Die Vereinigten Arabischen Emirate haben sich jährlich 500.000 Nvidia-Chips gesichert. Dies ist Teil eines Deals, der den Bau des weltweit größten Datenzentrumsclusters umfasst. Die Chips gehen an Group 42, geleitet von Scheich Tahnoon bin Zayed al Nahyan.

Der wirtschaftliche Wert für Nvidia ist enorm. Die Aktie stieg um über 15 %, da Analysten erwarten, dass die Einnahmenverluste durch US-Beschränkungen gegenüber China überkompensiert werden könnten.

Der Deal ist das Ergebnis einer politischen Charmeoffensive der Emirate.
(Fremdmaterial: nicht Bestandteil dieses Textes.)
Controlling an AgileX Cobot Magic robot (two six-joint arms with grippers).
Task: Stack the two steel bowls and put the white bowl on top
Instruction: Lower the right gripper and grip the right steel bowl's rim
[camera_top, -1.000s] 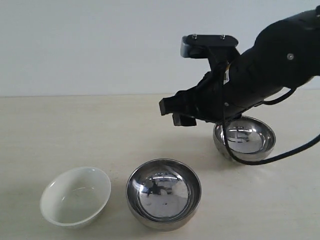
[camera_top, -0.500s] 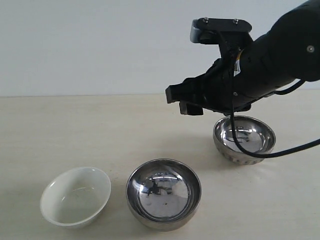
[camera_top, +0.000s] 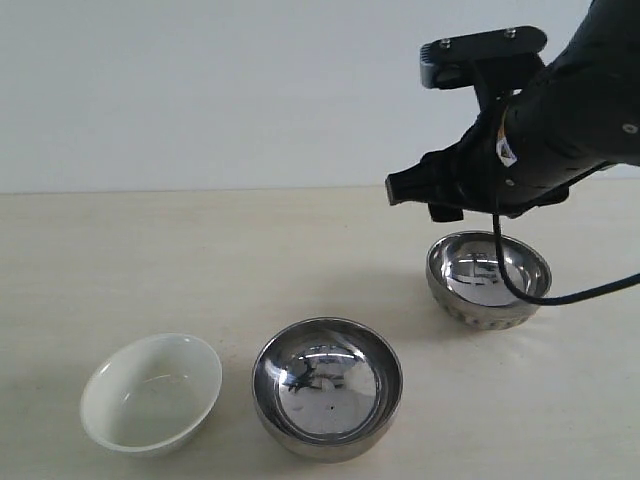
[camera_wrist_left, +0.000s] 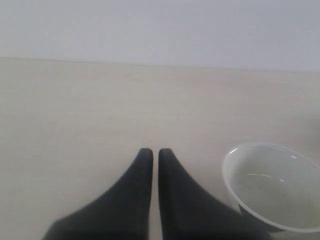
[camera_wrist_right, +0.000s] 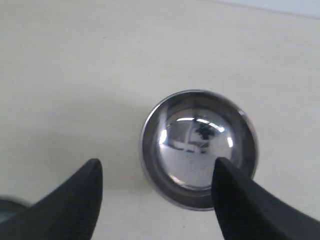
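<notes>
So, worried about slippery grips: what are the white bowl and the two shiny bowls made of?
White bowl: likely glazed ceramic, maybe melamine; opaque, glossy highlights. Near steel bowl and far steel bowl: apparently polished stainless steel; mirror-like insides reflect the room. The far one's lower outside looks textured.

A smooth steel bowl (camera_top: 327, 388) sits upright near the front of the pale desk (camera_top: 150, 260). Just to its left, not touching it, stands the white bowl (camera_top: 151, 393). Behind it and to the right, well apart, rests the ribbed steel bowl (camera_top: 489, 278). Higher up on that same side, the black right hand (camera_top: 418, 200) hangs in the air, touching nothing.
</notes>
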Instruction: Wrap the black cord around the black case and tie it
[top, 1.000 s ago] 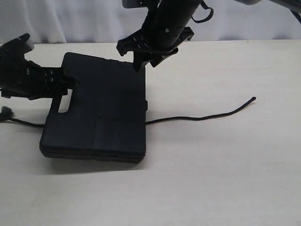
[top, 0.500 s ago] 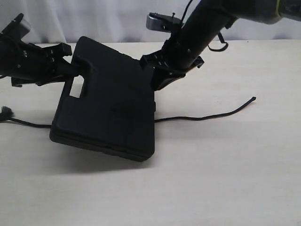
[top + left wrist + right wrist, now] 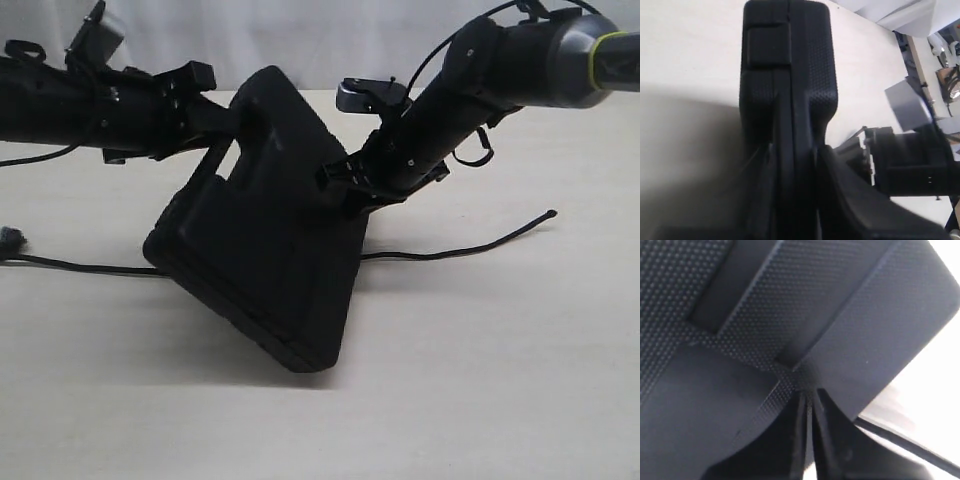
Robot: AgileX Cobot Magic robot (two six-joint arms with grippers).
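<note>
- The black case [image 3: 270,250] is tipped up steeply, one low corner down on the table [image 3: 500,390], handle end high!
- The left gripper [image 3: 222,122] clamps that raised handle end, a finger on each face of the case.
- The right gripper [image 3: 809,400] has its fingers pressed together, tips against the case's far edge.
- The black cord [image 3: 450,248] lies flat on the table, running under the case and out both sides.

Lab: beige tabletop [image 3: 500,390], white curtain [image 3: 250,45].
</note>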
Emirati-Unterhändler versprachen Investitionen von 1,4 Billionen US-Dollar über zehn Jahre, teilweise für Projekte in den USA.

Die Vereinbarung kam trotz interner Bedenken im US-Regierungsapparat zustande. Sicherheitsberater warnten vor möglichen Lecks, insbesondere wegen der Verbindungen zwischen G42 und chinesischen Akteuren.
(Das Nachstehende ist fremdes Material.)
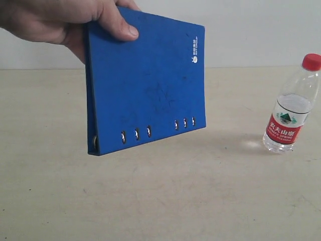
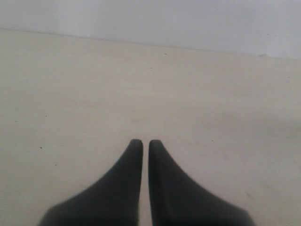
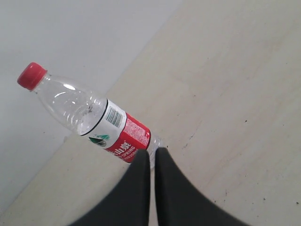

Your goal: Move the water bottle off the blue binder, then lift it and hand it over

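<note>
Holding the binder [image 1: 145, 80] aloft is a hand [image 1: 55, 20], the bottle [image 1: 291, 108] standing apart. Left tool [image 2: 146, 141] and right tool [image 3: 152, 150] are sitting closed

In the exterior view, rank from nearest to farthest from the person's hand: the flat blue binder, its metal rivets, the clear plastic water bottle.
1. Flat blue binder: gripped by the hand, upper left.
2. Metal rivets: along the binder's lower edge.
3. Clear plastic water bottle: standing far right.

The blue binder [image 1: 150, 80] shows a matt, scuffed cover, rivets [image 1: 136, 134] of shiny metal; the water bottle [image 1: 293, 100] is clear glossy plastic, label [image 1: 284, 129] slick; tabletop [image 1: 165, 196] pale, matt, speckled.
</note>
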Robot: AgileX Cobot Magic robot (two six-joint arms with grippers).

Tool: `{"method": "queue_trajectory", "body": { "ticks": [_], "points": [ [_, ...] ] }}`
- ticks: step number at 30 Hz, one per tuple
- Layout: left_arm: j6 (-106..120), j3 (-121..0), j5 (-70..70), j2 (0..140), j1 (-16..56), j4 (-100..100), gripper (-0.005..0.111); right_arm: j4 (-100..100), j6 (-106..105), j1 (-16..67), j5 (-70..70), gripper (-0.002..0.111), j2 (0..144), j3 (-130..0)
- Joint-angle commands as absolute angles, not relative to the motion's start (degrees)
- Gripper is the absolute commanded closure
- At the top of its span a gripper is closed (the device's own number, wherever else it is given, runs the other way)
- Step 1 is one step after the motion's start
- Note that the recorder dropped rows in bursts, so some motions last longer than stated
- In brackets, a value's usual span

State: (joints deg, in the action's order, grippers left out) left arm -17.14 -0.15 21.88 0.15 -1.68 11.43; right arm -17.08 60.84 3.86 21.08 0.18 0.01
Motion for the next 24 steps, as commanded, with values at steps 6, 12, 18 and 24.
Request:
{"method": "queue_trajectory", "body": {
  "ticks": [6, 12, 18, 24],
  "points": [
    [-2.44, 0.0, 20.88, 0.0, -3.95, -2.56, 0.102, -17.3, 60.49, 3.56, 20.85, 0.108, 0.0, 0.0],
    [-2.44, 0.0, 20.88, 0.0, -3.33, -1.47, 0.102, -17.3, 60.49, 3.56, 20.85, 0.108, 0.0, 0.0],
    [-2.68, 0.0, 20.63, 0.0, -2.8, -0.62, 0.102, -17.3, 60.49, 3.56, 20.85, 0.108, 0.0, 0.0],
    [-2.55, 0.0, 20.3, 0.0, -2.76, -0.62, 0.102, -17.3, 60.49, 3.56, 20.85, 0.108, 0.0, 0.0]
  ]
}}
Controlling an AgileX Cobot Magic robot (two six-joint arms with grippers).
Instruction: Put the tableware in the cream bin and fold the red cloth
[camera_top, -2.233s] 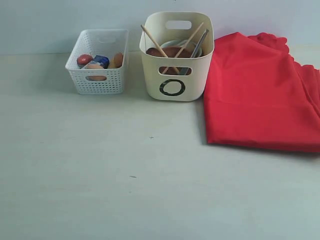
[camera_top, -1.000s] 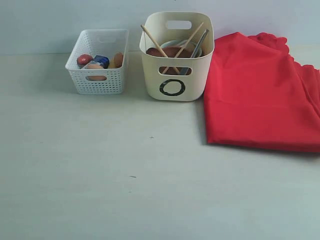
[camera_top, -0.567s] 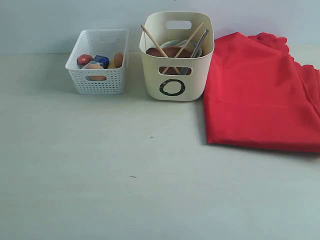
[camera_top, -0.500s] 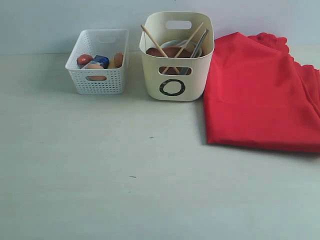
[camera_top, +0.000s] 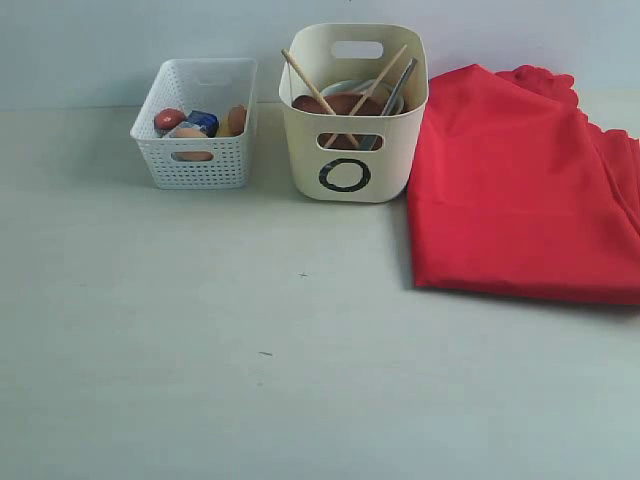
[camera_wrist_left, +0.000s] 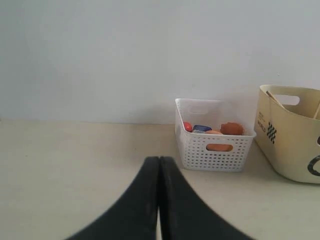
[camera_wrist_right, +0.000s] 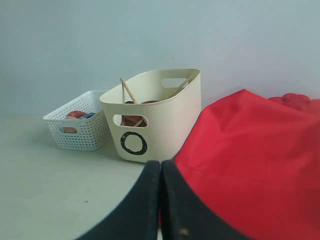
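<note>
Showing wrist-side only: left gripper (camera_wrist_left: 159, 161), right gripper (camera_wrist_right: 161, 164)

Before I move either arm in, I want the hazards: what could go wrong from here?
1. The chopsticks and metal-handled utensil stick up past the rim of the cream bin; an arm sweeping low over it could snag them.
2. The red cloth seems to lie against the bin's wall, so tugging it may drag the bin.
3. The cloth runs off the exterior view's edge, so its fold there cannot be checked.
</note>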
Der Deal markiert einen Bruch mit der restriktiveren Linie der Biden-Administration. Unter Trump scheint ein offenerer Kurs zu gelten, zumindest für verbündete Staaten mit entsprechender Investitionskraft.

Die Emirate streben an, eine führende Macht im KI-Zeitalter zu werden. Datenzentren mit 5 Gigawatt Stromkapazität sollen entstehen, das Doppelte der größten vergleichbaren US-Anlage.

G42 steht im Visier von US-Gesetzgebern wegen gemeinsamer Militärübungen mit China und mutmaßlicher Technologieflüsse. Dass G42 die Chips erhält, wirft Fragen zu Sicherheitsvorkehrungen auf.

Die Emirate unterstützen auch private Projekte im Umfeld der Trump-Familie. Jared Kushners Fonds erhielt 1,5 Milliarden US-Dollar von einem Tahnoon-kontrollierten Vehikel. Weitere Investitionen flossen in die Trump-nahe Krypto-Plattform World Liberty Financial.

Ein kleiner Staat mit großen Ambitionen, der geopolitische Spannungen in technologische Macht umwandelt.